• News

  • Nasional

Inovator 4.0 ke Istana, Bawa Harapan Baru, Ini Penjelasannya

Presiden Jokowi menerima inovator 4.0.
Dok: Inovator
Presiden Jokowi menerima inovator 4.0.

JAKARTA, NETRALNENEWS.COM - Presiden Jokowi dan Menteri Riset, Teknologi & Pendidikan Tinggi Mohamad Nasir di Istana Kepresidenan RI, Senin 19 Agustus lalu menerima sekelompok 35 kaum intelektual dan seniman yang mewakili grup "Inovator 4.0" yang dipimpin oleh Budiman Sudjatmiko.

Grup ini mempresentasikan solusi mereka untuk masalah kesehatan, pendidikan, pertumbuhan ekonomi, seni dan energi terbarukan di Indonesia melalui teknologi inovatif dan model investasi kreatif.

Budiman Sudjatmiko  adalah lulusan  Cambridge University dan SOAS University of London. Ia memberikan inspirasi pulang dan membangun bangsa bagi para Diaspora (ahli dan profesional yang tinggal di luar negeri) dengan menjadi salah satu penyusun UU Desa yang kini memberikan pembiayaan hingga Rp1 miiliar per tahun bagi pembangunan desa.

Dari 35 orang yang terkemuka dalam bidangnya masing-masing itu ada antara lain pakar neuroscience Dr. Ryu Hasan, manager Google dan YouTube Indonesia Wafa Taftazani, sutradara Hanung Bramantyo dan Fajar Nugros, komponis dan pianis Ananda Sukarlan, pakar hukum Dini Shanti Purnomo, ahli manajemen bencana Henny Vidiarina, ahli teknologi drone Irendra Radjawali dan lain-lain.

Pemerintah Indonesia sedang dalam proses membentuk Dewan Riset Nasional dengan dana abadi Rp6 triliun. Ini akan difokuskan pada bidang penelitian dan pengembangan pangan / pertanian, perawatan kesehatan, teknologi informasi / komunikasi, transportasi, pertahanan, energi terbarukan, maritim, manajemen bencana, sosial budaya, humaniora dan pendidikan. Dana tersebut akan tersedia juga untuk akademisi Indonesia yang berbasis di universitas di luar negeri.
Menristekdikti M Nasir menyebutkan, peran diaspora akan diperbesar untuk ikut memperluas jaringan di kalangan peneliti di luar negeri.

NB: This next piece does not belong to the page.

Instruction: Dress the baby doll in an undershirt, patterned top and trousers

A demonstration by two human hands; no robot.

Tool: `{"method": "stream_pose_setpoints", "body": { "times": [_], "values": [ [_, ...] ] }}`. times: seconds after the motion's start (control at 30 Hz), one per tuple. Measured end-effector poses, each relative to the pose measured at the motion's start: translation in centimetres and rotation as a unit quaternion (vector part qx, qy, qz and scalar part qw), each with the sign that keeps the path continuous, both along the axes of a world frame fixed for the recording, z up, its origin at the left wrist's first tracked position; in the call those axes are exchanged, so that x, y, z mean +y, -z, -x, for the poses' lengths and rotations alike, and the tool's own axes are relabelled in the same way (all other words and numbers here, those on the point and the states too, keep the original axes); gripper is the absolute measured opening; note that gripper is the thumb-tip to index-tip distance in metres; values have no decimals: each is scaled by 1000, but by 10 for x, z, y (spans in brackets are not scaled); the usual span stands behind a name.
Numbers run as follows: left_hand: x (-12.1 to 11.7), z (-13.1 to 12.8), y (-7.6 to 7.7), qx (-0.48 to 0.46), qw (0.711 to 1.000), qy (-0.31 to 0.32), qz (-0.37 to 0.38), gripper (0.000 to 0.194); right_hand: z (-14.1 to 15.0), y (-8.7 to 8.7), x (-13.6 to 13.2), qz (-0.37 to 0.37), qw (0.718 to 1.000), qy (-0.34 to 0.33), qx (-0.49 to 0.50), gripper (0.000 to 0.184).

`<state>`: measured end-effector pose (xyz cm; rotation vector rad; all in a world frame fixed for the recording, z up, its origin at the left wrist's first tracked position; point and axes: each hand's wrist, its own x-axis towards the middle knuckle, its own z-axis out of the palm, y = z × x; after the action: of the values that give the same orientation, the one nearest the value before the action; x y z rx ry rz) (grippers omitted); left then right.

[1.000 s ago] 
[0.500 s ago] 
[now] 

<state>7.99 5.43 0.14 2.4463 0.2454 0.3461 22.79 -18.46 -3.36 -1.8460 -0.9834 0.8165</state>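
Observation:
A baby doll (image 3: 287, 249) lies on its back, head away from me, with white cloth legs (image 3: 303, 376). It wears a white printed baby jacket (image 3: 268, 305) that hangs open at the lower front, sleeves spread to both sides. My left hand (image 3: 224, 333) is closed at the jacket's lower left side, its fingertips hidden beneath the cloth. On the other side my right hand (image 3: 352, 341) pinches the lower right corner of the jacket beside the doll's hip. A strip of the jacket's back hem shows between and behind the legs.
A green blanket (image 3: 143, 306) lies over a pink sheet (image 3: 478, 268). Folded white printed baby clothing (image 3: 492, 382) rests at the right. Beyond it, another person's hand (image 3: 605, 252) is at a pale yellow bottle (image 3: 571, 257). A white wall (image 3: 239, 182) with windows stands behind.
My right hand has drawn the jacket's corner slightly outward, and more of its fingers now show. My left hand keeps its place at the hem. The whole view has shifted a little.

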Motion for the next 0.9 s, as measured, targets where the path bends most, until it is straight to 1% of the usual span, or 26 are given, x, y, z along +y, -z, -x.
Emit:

"Dalam network, bagaimana meningkatkan riset yang ada di Indonesia masuk kelas dunia yang bisa menghasilkan prototype dan inovasi," jelas Menristekdikti, Mohamad Nasir dalam siaran persnya, Rabu (21/8/2019).

Lebih jauh lagi, Menristekdikti menjamin penghargaan dan kesempatan bagi talenta berbakat Indonesia di luar negeri melalui UU nomor 11 tahun 2019 yang baru disahkan tentang Sistem Nasional (Sinas) Iptek, Sistem Inovasi, Ilmu Pengetahuan, dan Teknologi

Dr Sabrina Anjara (saat ini Postdoctoral Research Fellow di University College Dublin) memaparkan studinya mengenai studi pelayanan kesehatan dasar dan toleransi umat beragama yang kini terancam oleh radikalisme.

Ia menawarkan identifikasi potensi radikalisme melalui pemanfaatan teknologi big data dan pendekatan psikometri. Selain itu ia menjelaskan beberapa tantangan yang harus diubah menjadi kesempatan dalam memulangkan kembali talenta-Indonesia dari luar negeri.

Baginya, akan lebih mudah bagi akademisi dan profesional tersebut untuk memutuskan pulang saat sudah mencapai cita-citanya untuk meraih kematangan profesional dan sanggup bersaing di tingkat global, dan kemudian mengabdi bagi bangsa dan negara.

Selain Sabrina ada tujuh ilmuwan diaspora Indonesia dari Universitas Oxford dan Cambridge yang diterbangkan ke tanah air untuk pertemuan tersebut. Dalam pertemuan tertutup tersebut, Presiden menyatakan keinginannya untuk para diaspora Indonesia untuk berkontribusi dalam penelitian, inovasi, dan pendidikan di Indonesia.